At 8:19 PM, Anonymous charlie said...

The "framework" piece is very good.

I'd say the only huge change is the introduction of in-person and app based sports gambling. This is radically going to change sports and viewership.

And actually makes subsidizing the in-person product worthwhile.

It's funny we've switched on this issue. You used to be anti-stadium but have come around to making the best deal possible. I was lukewarm pro-stadiums as their are other benefits to having a major league/sports team but am coming to the point where we absolutely need to NOT do it.

Of course in DC the former Redskins are much in play in terms of future stadium use.

Certainly taxing players on game day should be an easy push for congress. I don't see MD and VA objecting that much.

 
At 8:29 PM, Blogger Richard Layman said...

More on this when at keyboard. I did do a piece on gaming a few months back. You're right it should be integrated. It's the "platform" thing Leonsis talked about in 2014. I did add a slew of comments on the framework piece today. One was about Fox and the new USFL and having and controlling content as a platform issue.

But I didn't mention how ESPN owns many bowl games.

 
At 11:48 AM, Anonymous h st ll said...

Oakland has already lost two teams, losing the A's also might be a bit rough...

Also, generally, citizens love their teams and don't want to lose them. For better or for worse.
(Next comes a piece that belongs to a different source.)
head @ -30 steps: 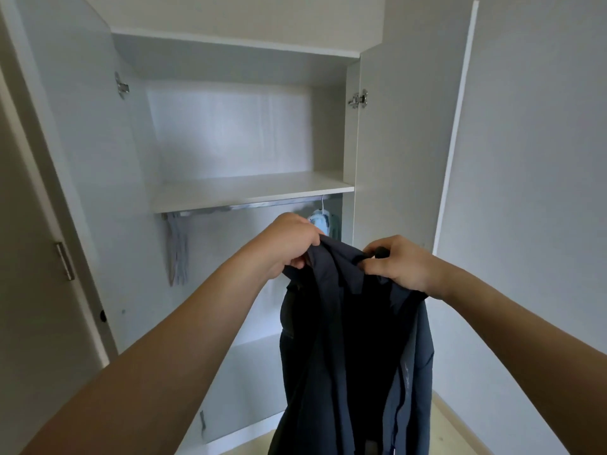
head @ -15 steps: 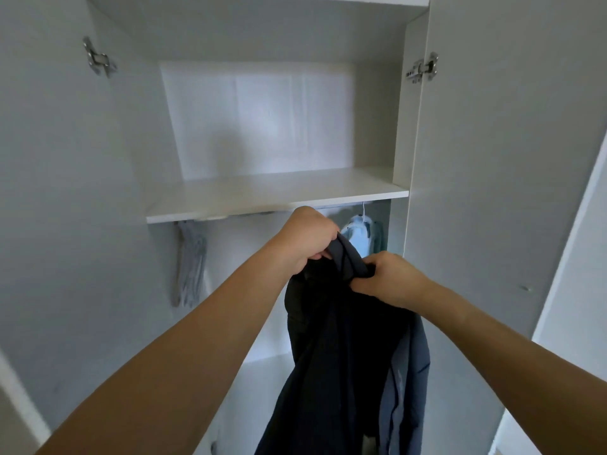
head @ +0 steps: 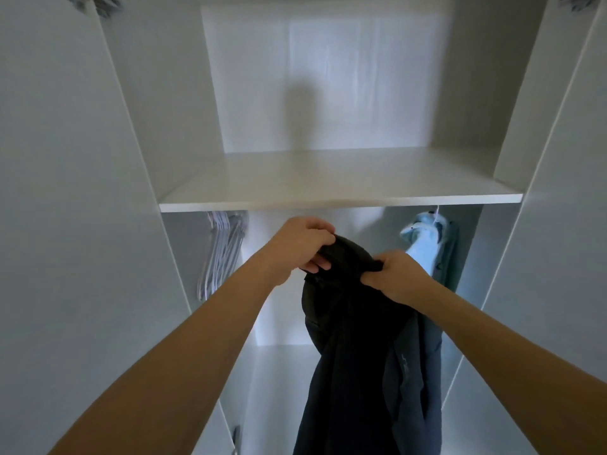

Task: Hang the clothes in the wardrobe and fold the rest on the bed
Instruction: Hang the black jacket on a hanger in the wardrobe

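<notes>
Dark jacket brought right up to the open wardrobe, just under the shelf

The wardrobe [head: 98,192] now fills the view, far closer than a second ago, its shelf [head: 338,192] just above the hands; the dark jacket [head: 361,339] hangs in front of the hanging space, between the empty hangers [head: 223,251] at left and a light blue garment [head: 423,244] at right; left hand [head: 302,244] and right hand [head: 397,277] each grip its top, fingers curled; whether a hanger sits inside is hidden; hooking it on looks like the next step.
</notes>
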### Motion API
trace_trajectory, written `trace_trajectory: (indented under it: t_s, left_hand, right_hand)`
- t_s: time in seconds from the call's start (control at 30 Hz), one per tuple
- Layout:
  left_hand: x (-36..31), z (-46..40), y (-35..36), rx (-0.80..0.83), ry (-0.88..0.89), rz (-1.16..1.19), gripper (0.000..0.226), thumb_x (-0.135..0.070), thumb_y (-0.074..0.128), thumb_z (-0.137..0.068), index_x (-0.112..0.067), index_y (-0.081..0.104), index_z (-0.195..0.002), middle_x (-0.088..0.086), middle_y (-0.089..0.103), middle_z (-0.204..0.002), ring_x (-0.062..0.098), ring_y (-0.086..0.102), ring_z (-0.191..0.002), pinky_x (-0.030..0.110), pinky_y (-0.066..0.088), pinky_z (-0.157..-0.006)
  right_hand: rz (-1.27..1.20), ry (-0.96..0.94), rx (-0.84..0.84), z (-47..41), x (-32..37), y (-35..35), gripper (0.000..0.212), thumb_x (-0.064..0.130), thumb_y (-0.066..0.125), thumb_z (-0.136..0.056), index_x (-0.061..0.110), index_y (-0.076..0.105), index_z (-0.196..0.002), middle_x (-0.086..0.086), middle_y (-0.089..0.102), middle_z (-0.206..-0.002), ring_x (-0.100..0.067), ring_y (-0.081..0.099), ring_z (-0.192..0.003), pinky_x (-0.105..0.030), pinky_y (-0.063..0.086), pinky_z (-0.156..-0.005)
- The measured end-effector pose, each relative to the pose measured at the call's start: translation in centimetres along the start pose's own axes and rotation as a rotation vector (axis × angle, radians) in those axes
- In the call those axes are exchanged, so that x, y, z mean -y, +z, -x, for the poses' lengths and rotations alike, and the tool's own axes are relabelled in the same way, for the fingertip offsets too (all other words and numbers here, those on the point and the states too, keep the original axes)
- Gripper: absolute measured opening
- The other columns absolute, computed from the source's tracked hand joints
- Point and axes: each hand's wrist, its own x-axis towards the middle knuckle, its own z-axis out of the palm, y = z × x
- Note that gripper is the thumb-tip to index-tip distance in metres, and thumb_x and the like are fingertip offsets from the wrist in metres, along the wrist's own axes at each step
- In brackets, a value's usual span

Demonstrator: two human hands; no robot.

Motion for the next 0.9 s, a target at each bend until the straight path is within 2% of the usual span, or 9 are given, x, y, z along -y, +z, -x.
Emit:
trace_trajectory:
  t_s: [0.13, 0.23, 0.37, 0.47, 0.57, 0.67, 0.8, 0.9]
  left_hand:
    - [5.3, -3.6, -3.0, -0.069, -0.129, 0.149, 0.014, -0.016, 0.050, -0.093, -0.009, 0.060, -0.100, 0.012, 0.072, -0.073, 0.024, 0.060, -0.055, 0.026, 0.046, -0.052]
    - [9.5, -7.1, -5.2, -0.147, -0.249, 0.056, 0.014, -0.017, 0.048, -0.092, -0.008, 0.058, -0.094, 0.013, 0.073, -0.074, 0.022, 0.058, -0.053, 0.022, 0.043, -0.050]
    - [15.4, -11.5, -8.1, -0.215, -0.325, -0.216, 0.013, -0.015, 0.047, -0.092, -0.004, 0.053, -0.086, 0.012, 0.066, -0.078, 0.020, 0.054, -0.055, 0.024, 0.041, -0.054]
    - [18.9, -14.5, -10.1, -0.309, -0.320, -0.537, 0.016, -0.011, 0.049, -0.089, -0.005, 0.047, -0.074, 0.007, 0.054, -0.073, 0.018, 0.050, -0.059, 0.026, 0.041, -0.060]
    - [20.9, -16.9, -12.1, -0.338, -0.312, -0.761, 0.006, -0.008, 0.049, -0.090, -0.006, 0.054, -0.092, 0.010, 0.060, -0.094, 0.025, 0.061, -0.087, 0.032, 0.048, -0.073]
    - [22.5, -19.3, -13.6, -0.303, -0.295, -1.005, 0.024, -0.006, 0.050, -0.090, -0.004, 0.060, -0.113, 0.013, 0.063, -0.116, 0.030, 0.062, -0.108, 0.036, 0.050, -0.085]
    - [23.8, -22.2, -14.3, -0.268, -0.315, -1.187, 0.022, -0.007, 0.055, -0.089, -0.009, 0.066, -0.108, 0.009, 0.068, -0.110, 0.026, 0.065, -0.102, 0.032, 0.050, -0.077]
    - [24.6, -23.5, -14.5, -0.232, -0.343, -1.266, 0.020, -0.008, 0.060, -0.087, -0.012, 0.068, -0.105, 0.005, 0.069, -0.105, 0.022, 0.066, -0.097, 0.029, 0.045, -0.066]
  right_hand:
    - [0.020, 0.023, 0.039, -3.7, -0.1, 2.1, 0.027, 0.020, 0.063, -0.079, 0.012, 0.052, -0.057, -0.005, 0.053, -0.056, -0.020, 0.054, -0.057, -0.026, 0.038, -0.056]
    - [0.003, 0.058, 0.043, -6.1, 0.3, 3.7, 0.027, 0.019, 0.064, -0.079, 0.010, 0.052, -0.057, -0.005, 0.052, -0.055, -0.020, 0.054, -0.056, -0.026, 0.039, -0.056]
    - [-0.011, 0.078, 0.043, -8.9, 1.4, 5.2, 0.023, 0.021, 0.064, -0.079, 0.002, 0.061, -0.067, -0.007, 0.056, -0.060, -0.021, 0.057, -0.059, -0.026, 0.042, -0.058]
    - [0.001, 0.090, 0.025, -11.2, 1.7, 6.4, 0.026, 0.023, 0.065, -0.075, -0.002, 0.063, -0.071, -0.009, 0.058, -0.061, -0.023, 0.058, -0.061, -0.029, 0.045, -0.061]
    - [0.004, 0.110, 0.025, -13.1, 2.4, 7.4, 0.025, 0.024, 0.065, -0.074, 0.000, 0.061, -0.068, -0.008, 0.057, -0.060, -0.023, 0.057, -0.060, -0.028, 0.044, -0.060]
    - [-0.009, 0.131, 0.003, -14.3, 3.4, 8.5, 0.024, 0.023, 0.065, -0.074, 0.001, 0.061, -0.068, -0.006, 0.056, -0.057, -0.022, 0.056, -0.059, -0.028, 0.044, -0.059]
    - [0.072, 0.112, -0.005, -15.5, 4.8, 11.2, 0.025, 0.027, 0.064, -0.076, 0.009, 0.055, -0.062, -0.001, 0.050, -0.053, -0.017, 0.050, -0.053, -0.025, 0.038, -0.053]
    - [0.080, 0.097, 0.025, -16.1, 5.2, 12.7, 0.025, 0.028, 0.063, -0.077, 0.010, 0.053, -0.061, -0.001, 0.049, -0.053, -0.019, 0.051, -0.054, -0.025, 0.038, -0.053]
Getting housed by teams in subsidies sucks but general municipal budgets are so bloated and ineffective you can see why outrage is limited. And most people can watch a lot of games for free on their over air digital tv antenna ... one of the few bipartisan things left!?

 
At 2:27 PM, Blogger Richard Layman said...
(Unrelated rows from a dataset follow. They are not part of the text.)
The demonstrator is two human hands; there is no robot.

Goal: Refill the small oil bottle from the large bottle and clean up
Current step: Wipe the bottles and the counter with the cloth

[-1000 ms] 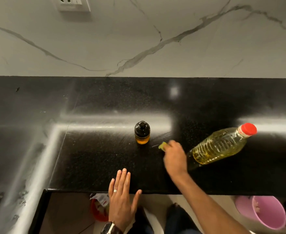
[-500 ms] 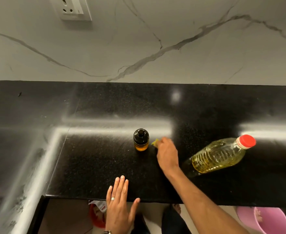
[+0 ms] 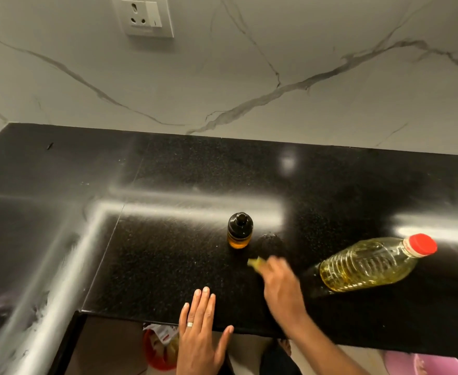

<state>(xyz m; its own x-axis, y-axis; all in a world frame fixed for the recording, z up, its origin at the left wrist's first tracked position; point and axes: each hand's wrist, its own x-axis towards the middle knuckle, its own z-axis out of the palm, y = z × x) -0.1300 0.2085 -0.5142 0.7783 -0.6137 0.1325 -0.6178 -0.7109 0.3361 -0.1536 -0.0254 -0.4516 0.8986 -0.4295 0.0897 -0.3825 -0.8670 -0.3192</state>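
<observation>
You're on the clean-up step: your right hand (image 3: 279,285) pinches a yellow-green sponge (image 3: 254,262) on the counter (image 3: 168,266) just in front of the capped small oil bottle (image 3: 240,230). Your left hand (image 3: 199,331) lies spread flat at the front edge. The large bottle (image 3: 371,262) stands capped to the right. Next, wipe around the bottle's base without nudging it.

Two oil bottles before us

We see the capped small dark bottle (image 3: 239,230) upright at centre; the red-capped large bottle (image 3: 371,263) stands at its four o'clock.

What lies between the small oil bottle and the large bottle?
In the head view, bare black countertop; the right hand with a yellow-green sponge works just nearer.
</observation>
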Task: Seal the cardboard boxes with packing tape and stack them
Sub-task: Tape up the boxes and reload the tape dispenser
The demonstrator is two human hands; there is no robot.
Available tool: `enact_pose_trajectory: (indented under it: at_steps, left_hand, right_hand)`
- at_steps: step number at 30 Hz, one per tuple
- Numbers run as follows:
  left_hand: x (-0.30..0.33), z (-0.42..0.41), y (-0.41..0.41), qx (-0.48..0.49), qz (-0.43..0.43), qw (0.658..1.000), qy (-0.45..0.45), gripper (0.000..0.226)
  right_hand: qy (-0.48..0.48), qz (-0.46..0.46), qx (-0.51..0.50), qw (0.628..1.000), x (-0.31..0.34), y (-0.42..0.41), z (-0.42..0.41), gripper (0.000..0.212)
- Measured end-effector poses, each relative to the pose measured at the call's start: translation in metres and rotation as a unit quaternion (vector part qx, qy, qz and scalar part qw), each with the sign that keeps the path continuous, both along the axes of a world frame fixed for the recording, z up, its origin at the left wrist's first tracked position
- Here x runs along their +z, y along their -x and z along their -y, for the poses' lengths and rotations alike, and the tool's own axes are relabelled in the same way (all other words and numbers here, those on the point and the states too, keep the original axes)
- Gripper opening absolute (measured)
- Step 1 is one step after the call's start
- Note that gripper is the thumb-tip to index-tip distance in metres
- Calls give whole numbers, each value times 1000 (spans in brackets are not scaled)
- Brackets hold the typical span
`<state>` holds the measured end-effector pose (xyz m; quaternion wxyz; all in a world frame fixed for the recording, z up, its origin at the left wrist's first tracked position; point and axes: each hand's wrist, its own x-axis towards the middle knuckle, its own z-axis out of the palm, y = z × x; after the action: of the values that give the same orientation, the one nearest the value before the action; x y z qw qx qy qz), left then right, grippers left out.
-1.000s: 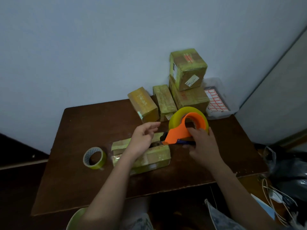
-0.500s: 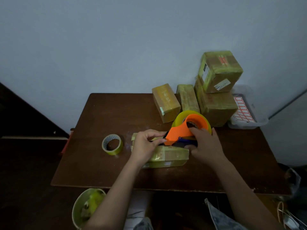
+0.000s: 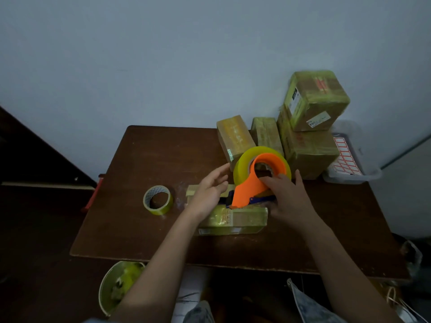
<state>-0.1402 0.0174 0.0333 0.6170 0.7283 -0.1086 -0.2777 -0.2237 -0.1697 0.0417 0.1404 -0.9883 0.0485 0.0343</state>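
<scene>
A flat cardboard box (image 3: 235, 219) wrapped in yellowish tape lies mid-table in front of me. My right hand (image 3: 288, 198) grips an orange tape dispenser (image 3: 253, 187) carrying a big yellow roll; its front edge rests on the box's top. My left hand (image 3: 210, 191) hovers over the box's left end with fingers spread, holding nothing. At the back right stand taped boxes: two narrow ones (image 3: 234, 138) (image 3: 265, 134) and a large box (image 3: 307, 152) with a cube-shaped box (image 3: 314, 100) stacked on it.
A spare tape roll (image 3: 158, 200) lies on the brown table (image 3: 140, 224) left of the box. A clear plastic tub with red-bordered labels (image 3: 349, 162) sits at the far right. A bin (image 3: 116, 285) stands on the floor below the front edge. The wall is close behind.
My left hand has lifted off the box and opened its fingers. The dispenser stays on the box top in my right hand. The camera has shifted, so the table sits more centred.
</scene>
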Motion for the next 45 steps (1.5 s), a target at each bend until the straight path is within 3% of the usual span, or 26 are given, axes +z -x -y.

California cities have more limited budgets than cities in other states because of Proposition 13.

I agree that losing two out of three teams would be really bad. (It's also an indicator of the reality of the post industrial economy and the supplanting of Oakland as an industrial-centric place because it's no longer important.)

I've never been to Oakland, sadly. One advantage SF has is both BART service and the intra-city MUNI rail network. I don't know if Oakland has opportunities on that end? (It's legacy streetcar system is long gone.)

It does have an opportunity (although theoretically so does Newark and it never happens), comparable to Baltimore and DC, of being an alternative with lower housing costs to the main center city.

But team-wise/amenities wise Oakland is to SF as Tacoma is to Seattle. They have comparable issues, but Oakland benefits from proximity to SV in a way that Tacoma doesn't.

I do think the city should try to do the deal, but really maximize the benefits. (Ironically, the very first iteration of this entry was about Sacramento and the Kings and why I thought, for the first time, that subsidies were justifiable.)

Speaking of charlie's old position and my "new" one, there is a good discussion in the book Next American City about Oklahoma City and how being part of a professional league like the NBA makes you known around the world. E.g. the author recounts a conversation he had about the Thunders in Turkey or some such.

That's a benefit very difficult to quantify but is an element. Especially for second or third tier cities. It has to matter more to them.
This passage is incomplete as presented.